The weather is improving, lockdown is easing and after months of staying at home, many of us are raring to get out and about. For families in England, half-term has arrived but even if you haven’t got children to entertain, you may be considering a day trip or two over the next few weeks.
If you want to treat yourselves to a trip to a paid-for attraction, the good news is that you may not have to shell out for the advertised fee – there are a range of vouchers and offers you can use to cut the cost.
Money woes, plus a need to keep numbers down for physical distancing, mean that some of the usual offers have been stopped. For example, ZSL has suspended most promotions at London and Whipsnade zoos, with the website saying this is so it can “control numbers more effectively and ensure that visitors have a safe and enjoyable experience”.
Jasmine Birtles of the website MoneyMagpie says: “I don’t think there are a huge amount of offers at the moment, so you have to do a bit of digging.”
Fortunately, Guardian Money has done some of the spadework for you, and here’s our guide to where to look before you book.
Be aware: currently most attractions insist that you book in advance.

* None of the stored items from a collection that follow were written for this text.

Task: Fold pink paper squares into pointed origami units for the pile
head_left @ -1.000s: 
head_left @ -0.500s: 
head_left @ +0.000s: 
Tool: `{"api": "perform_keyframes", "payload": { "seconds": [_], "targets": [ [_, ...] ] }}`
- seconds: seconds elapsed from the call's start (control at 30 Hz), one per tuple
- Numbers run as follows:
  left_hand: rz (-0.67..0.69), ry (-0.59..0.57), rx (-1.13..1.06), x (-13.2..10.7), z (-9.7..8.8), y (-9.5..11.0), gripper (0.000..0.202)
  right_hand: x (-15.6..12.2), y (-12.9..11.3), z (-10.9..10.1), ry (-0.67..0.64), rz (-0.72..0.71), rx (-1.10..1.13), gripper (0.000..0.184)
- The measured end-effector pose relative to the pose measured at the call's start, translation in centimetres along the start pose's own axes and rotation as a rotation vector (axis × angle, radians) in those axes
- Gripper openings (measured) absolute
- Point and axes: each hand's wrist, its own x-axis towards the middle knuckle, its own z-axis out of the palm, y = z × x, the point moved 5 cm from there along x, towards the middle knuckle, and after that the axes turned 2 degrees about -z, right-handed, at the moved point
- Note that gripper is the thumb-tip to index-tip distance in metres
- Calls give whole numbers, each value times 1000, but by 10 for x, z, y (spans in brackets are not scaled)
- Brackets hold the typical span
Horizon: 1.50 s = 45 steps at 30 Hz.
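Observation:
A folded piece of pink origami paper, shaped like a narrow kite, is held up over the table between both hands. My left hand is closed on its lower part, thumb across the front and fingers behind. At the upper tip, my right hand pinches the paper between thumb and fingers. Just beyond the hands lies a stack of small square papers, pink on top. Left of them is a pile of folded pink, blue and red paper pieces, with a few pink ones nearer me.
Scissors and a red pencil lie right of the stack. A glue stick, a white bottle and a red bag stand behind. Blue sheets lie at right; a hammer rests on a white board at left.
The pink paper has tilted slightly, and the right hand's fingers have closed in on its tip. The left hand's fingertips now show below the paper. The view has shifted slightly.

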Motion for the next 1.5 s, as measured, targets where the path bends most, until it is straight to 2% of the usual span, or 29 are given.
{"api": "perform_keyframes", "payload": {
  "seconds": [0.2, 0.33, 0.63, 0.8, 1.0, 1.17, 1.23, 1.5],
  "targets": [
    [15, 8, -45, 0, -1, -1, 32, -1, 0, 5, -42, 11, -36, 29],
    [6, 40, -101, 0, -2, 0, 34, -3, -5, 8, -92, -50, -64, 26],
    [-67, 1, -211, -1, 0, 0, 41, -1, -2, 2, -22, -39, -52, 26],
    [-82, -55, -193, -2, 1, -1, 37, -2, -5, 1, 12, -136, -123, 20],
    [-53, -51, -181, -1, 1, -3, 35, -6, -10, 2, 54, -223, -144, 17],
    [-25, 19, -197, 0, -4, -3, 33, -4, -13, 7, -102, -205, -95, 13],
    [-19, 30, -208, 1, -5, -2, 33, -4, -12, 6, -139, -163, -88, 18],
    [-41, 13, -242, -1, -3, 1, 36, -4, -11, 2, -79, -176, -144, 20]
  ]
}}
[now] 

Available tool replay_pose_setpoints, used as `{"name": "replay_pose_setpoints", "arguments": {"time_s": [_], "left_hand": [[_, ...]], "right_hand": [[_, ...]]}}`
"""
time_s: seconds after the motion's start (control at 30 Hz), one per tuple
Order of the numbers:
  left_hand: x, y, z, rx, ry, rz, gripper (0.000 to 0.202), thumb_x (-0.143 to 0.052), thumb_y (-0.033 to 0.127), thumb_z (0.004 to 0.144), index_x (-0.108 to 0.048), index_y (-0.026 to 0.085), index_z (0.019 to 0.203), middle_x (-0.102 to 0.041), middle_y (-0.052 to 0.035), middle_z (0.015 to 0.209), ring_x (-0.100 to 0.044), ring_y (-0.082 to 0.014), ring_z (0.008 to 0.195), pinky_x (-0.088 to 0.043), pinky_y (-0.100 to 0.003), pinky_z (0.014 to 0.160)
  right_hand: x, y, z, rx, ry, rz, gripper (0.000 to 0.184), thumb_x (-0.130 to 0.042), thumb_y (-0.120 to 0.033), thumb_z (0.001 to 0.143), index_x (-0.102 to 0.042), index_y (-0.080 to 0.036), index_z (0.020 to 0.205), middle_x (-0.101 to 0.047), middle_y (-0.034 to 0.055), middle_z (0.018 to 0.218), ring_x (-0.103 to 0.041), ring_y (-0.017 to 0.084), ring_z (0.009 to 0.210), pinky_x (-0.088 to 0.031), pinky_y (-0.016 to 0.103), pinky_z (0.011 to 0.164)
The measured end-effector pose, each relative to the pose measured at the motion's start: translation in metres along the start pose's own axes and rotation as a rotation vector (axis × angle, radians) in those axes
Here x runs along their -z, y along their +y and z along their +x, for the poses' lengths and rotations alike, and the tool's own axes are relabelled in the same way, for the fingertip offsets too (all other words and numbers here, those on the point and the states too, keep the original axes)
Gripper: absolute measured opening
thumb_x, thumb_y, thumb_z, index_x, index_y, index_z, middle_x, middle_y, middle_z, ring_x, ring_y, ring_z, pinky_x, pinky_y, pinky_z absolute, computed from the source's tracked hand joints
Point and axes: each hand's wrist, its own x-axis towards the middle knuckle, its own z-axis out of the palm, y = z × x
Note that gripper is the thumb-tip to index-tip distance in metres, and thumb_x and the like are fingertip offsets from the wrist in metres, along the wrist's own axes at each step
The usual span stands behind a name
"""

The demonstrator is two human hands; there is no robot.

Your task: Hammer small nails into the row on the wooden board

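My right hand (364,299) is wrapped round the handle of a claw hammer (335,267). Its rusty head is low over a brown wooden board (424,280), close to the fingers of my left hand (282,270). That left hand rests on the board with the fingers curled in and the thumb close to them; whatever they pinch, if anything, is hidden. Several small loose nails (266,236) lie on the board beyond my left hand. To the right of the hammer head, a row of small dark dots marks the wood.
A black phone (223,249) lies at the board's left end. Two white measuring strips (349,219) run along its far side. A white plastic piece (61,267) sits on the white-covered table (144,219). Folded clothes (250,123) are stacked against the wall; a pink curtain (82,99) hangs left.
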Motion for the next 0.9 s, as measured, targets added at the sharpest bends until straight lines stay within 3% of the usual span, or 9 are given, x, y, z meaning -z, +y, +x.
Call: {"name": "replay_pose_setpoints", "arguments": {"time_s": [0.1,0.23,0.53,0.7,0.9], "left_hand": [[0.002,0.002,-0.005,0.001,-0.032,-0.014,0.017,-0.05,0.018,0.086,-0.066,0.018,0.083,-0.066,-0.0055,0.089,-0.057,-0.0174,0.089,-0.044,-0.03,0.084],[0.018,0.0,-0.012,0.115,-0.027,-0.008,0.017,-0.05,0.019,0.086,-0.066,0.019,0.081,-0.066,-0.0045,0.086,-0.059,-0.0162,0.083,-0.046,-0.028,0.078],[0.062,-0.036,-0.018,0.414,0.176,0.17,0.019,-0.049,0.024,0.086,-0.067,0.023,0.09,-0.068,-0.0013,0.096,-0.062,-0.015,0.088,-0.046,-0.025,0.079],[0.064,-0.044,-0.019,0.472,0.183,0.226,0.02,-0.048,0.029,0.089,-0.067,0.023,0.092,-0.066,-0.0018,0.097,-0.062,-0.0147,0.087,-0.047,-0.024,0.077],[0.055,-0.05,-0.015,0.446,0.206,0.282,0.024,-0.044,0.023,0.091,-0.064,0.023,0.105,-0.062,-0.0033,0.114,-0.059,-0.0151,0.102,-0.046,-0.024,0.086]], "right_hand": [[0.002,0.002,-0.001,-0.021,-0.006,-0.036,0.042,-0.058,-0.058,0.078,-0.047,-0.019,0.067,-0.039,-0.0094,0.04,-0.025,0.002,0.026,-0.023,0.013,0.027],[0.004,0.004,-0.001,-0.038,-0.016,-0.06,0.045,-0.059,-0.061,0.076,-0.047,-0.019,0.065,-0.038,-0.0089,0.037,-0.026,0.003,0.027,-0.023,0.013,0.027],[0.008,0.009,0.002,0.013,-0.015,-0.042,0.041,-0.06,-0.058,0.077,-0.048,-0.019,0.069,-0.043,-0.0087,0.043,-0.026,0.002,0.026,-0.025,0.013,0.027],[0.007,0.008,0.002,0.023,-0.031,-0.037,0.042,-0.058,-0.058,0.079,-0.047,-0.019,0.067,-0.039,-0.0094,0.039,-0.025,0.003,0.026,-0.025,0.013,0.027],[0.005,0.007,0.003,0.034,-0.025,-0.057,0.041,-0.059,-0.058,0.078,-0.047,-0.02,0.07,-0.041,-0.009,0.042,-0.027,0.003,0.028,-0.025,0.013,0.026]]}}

You can still be a bit spontaneous, as lots of the offers can be booked online and tickets quickly downloaded, but in most cases you cannot just turn up.
Vouchers
For some of the UK’s biggest attractions, including Legoland, Alton Towers and the London Eye, Kellogg’s is running its annual offer on cereal packets and packs of snacks including Fruit Winders and Rice Krispie Squares.

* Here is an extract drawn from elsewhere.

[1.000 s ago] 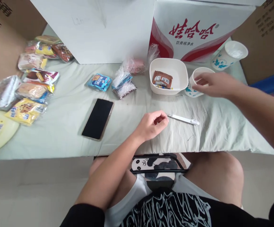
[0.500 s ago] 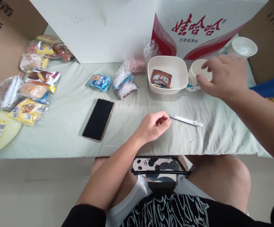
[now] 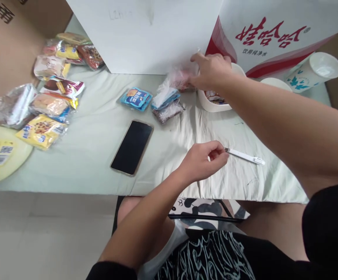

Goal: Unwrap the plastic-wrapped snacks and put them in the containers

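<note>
My right hand (image 3: 212,72) reaches over the white plastic bowl (image 3: 218,107), its thumb and forefinger apart at a clear-wrapped pink packet (image 3: 183,79). The forearm and hand hide much of the bowl, where a few small wrapped packets show. My left hand (image 3: 205,160) rests on the cloth with fingers curled in and thumb against them; nothing shows in it. Its fingertips lie beside the tip of a slim white utility knife (image 3: 245,156) on the cloth. Left of the pink packet are a blue-and-clear snack packet (image 3: 169,104) and a blue snack packet (image 3: 136,98).
A black phone (image 3: 132,147) lies on the cloth-covered table (image 3: 93,159). Several wrapped snacks (image 3: 43,130) lie at the left, near a pale yellow lid (image 3: 6,155). A white carton (image 3: 157,35) stands behind. Paper cups (image 3: 314,72) are at the right, one partly behind my arm.
My right hand has moved left from the paper cups, across the bowl, to the pink packet. My left hand stays beside the knife. The view has shifted slightly.
</note>
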The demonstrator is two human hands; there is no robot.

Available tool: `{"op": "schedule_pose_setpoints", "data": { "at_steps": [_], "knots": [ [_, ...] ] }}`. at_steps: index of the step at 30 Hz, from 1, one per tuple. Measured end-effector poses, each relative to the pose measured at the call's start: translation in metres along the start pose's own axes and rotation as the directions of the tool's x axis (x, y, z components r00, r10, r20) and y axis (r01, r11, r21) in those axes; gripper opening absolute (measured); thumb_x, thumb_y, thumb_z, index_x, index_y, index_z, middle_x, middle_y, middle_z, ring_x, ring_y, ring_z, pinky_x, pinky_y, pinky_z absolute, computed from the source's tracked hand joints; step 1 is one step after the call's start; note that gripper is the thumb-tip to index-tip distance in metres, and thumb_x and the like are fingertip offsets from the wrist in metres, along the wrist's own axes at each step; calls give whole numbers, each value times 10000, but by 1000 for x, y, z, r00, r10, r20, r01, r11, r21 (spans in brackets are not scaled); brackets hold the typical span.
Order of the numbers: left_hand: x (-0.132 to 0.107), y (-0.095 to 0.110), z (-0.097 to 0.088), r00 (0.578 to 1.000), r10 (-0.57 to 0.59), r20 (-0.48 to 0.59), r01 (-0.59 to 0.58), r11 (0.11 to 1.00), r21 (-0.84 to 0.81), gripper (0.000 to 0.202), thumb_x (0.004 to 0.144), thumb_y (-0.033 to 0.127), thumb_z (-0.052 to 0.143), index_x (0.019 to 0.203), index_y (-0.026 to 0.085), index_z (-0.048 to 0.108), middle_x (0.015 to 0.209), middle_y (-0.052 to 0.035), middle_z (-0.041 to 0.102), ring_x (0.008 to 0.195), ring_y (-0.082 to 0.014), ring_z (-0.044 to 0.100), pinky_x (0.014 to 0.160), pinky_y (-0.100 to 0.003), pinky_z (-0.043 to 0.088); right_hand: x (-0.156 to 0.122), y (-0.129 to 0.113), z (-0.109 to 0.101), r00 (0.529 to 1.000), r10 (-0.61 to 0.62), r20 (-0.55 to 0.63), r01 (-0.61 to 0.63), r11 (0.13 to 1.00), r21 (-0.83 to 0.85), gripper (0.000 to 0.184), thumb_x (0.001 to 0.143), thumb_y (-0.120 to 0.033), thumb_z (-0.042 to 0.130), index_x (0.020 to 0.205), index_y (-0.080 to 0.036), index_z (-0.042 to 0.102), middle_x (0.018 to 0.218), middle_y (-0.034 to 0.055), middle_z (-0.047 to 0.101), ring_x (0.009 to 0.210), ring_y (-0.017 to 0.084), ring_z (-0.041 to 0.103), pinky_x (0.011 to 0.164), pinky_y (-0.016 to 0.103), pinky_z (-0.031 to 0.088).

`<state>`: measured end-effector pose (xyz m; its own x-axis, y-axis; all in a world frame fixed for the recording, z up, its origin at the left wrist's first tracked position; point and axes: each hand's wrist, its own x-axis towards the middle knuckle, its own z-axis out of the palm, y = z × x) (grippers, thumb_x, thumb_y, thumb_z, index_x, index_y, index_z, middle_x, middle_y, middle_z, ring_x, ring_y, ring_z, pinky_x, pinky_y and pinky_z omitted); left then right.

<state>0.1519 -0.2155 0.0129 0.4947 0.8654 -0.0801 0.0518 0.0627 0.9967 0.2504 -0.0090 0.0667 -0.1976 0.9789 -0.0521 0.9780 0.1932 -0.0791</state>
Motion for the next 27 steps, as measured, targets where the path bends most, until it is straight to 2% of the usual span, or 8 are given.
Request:
{"op": "schedule_pose_setpoints", "data": {
  "at_steps": [4,9,11,13,15,20,25,27],
  "knots": [
    [-2,3,-5,1000,-12,-4,12,1000,-17,167,858,354,602,774,210,590,710,23,584,696,-128,524,707,-305,423,8,-7,8,998,-60,-25,58,996,-67,469,952,-417,660,1369,-231,552,1257,109,702,1331,368,532,1184,629,314],
    [-3,4,-6,999,-28,-16,27,999,-43,174,863,364,604,777,215,586,719,17,594,694,-131,528,703,-308,422,14,-19,19,992,-102,68,106,993,-53,334,895,-379,719,1182,-239,622,1243,135,694,1195,356,622,1044,559,476],
    [-4,4,-6,1000,-28,-13,27,998,-51,180,862,373,604,777,216,582,710,20,587,686,-131,522,702,-310,418,13,-24,23,991,-124,54,129,986,-104,510,856,-386,766,1313,-247,587,1318,158,659,1203,379,628,1010,540,487],
    [-5,4,-5,1000,-28,-10,28,998,-50,182,858,378,605,775,218,579,705,22,584,685,-130,521,703,-309,416,11,-30,27,989,-136,56,144,975,-170,746,835,-402,799,1492,-269,472,1387,180,612,1191,394,637,976,525,486],
    [-6,5,-5,1000,-28,-10,27,999,-40,181,857,379,601,777,218,577,708,25,583,689,-129,521,706,-307,414,9,-35,31,988,-139,72,151,964,-217,828,861,-382,783,1583,-306,383,1427,190,572,1154,375,647,935,492,483],
    [-6,4,-5,1000,-22,-17,22,999,-24,165,853,363,589,782,215,574,715,29,573,697,-126,523,711,-303,411,10,-37,34,986,-159,44,165,959,-231,556,995,-233,573,1535,-348,504,1425,163,550,1130,316,626,863,424,466],
    [-5,4,-7,999,-16,-31,15,999,-35,172,862,364,596,781,213,581,714,30,573,698,-127,524,715,-306,411,13,-26,28,990,-139,7,138,971,-193,554,1004,-253,534,1539,-394,496,1377,111,593,1043,281,630,864,425,486],
    [-3,3,-7,999,-13,-31,11,999,-35,169,864,360,597,780,214,582,707,32,569,694,-126,520,711,-307,408,11,-22,23,991,-128,-36,123,985,-119,552,1004,-249,533,1541,-367,494,1341,96,614,1018,255,626,907,429,494]
  ]
}}
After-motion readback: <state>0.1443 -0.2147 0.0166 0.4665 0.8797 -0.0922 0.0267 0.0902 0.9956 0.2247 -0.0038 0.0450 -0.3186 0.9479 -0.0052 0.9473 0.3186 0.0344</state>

Its free adult ticket vouchers can be used at more than 40 places – sites owned by Merlin Entertainment in the UK, plus several attractions in Ireland.
The vouchers can be used by an adult accompanying either another adult or a child and typically mean you get two tickets for the price of one charged at the gate price. This is generally more expensive than the online price you are offered if you book direct. At Legoland Windsor, tickets the gate price is £53 per person, whatever day you want to go. The offer buys two tickets for that price. Booking direct costs £29 outside peak times such as half-term, and £39 in them. There are some special offers if you book direct, such as a £25 ticket for an adult and a preschooler during school days through much of June.
Off- and on-peak, the voucher works well for two adults or an adult and a school-age child at £26.50 each. You can book via the Kellogg’s website, either well in advance or on the day.
National Rail’s two-for-one deal offers a second ticket for free if you are travelling by train. The scheme usually has a long list of attractions but many are not offering the deal currently, so make sure you check online before you travel. For example, the deals for the Tower of London and the London Transport Museum are currently unavailable.
Legoland is, again, an option, and for the same price as with a Kellogg’s voucher. You need to book via the National Rail site. For Cadbury World the offer is 30% off the standard price but you get access to the online prices. For tickets after half-term, two adults can visit for £26.60 rather than the £36.10 they would pay if they booked directly.
If you have an annual gold card that goes with an Oyster card season ticket, or a paper season ticket, you can use the deal. If you don’t, for attractions in London it can be worth seeing if you can buy an overground ticket for the last leg of your journey to secure the offer. Hampton Court Palace, for example, isn’t currently running the deal but when it is, buying a paper ticket for the last stretch of the journey is cheaper than paying £24 for a second visitor ticket.
Tesco Clubcard vouchers are another option. “A lot of people will have got really good Clubcard balances now as they’ve been buying all their food there over the past year,” Birtles says.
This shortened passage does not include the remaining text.